Assigned task →
Return the data below in full, exactly as it stands.

Material provided →
*** Begin section ***

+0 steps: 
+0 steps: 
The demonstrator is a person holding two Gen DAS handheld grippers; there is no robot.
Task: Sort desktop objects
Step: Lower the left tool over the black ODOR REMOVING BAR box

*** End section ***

Answer to this exercise →
+0 steps: 
+0 steps: 
The demonstrator is a person holding two Gen DAS handheld grippers; there is no robot.
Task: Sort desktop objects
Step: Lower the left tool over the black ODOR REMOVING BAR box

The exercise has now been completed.